Rep. Kristi Noem hasn't thrown her support behind the Violence Against Women Act that passed the Senate with bipartisan support last week. But she has signed on as a co-sponsor to a measure to take away funding from women's health care. Rep. Diane Black (R-TN) has filed HR 217, which takes another stab at defunding Planned Parenthood and any other entity that performs abortions. HR 217 exempts hospitals and entities performing abortions in cases of rape, incest, and risk of death of the mother.

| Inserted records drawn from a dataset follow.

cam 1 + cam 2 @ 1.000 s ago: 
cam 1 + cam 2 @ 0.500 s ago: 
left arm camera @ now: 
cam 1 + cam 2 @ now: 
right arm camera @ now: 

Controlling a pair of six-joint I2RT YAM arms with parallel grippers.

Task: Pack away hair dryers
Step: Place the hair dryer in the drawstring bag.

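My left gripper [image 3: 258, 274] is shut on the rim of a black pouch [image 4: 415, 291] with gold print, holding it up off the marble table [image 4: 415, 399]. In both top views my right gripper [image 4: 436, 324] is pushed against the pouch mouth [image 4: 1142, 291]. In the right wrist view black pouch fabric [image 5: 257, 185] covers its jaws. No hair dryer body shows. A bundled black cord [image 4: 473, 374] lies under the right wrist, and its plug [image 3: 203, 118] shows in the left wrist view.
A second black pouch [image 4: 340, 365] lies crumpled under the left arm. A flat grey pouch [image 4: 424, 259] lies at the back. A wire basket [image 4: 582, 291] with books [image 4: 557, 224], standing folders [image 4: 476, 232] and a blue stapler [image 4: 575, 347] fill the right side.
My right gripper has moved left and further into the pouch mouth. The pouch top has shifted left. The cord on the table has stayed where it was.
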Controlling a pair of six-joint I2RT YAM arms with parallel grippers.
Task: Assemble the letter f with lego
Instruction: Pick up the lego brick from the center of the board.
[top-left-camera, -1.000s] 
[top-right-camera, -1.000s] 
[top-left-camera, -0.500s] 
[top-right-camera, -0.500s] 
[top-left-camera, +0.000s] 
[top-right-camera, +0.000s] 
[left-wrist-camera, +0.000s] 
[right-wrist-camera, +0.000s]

Planned Parenthood received $542 million in public support last year, including all federal, state, and local money. That's 45% of the organization's revenue. Here's the breakdown of the services Planned Parenthood provides:

Services provided by Planned Parenthood, 2011

Abortions make up 3% of the services Planned Parenthood provides, just as when Ezra Klein reported on this issue last year. According to the latest annual report, in 2011, Planned Parenthood provided nearly eleven million services to about three million patients over nearly five million clinic visits. By the numbers, Planned Parenthood provided...

  • 4,475,013 STI/STD tests and treatments for women and men,
  • 3,436,813 contraceptive services (including 3,575 vasectomy clients),
  • 1,307,570 cancer tests and preventive treatments,
  • 1,150,589 pregnancy tests,
  • 28,674 prenatal services,
  • 333,964 abortions, and
  • 132,036 other services.

HR 217 only takes away Title X money, which is dedicated to family planning and preventive health services and which by law cannot be used for abortions. The bill would not reduce the number of abortions; it would take cancer screenings, STD testing and contraception away from poor people and would lead to more unwanted pregnancies and abortions.

Like Senator John Thune and other Republicans, Rep. Noem is thus willing to take away useful non-abortion health services to score political points on her desire to infringe on women's constitutional right to abortion.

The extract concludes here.